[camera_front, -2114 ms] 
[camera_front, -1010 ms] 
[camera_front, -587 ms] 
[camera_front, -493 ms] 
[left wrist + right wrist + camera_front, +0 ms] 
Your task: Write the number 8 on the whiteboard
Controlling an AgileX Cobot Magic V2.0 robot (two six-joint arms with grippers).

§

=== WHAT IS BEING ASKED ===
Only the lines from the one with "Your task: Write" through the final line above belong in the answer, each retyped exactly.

=== EXERCISE OUTPUT ===
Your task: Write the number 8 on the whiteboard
Controlling an AgileX Cobot Magic V2.0 robot (two six-joint arms with grippers).

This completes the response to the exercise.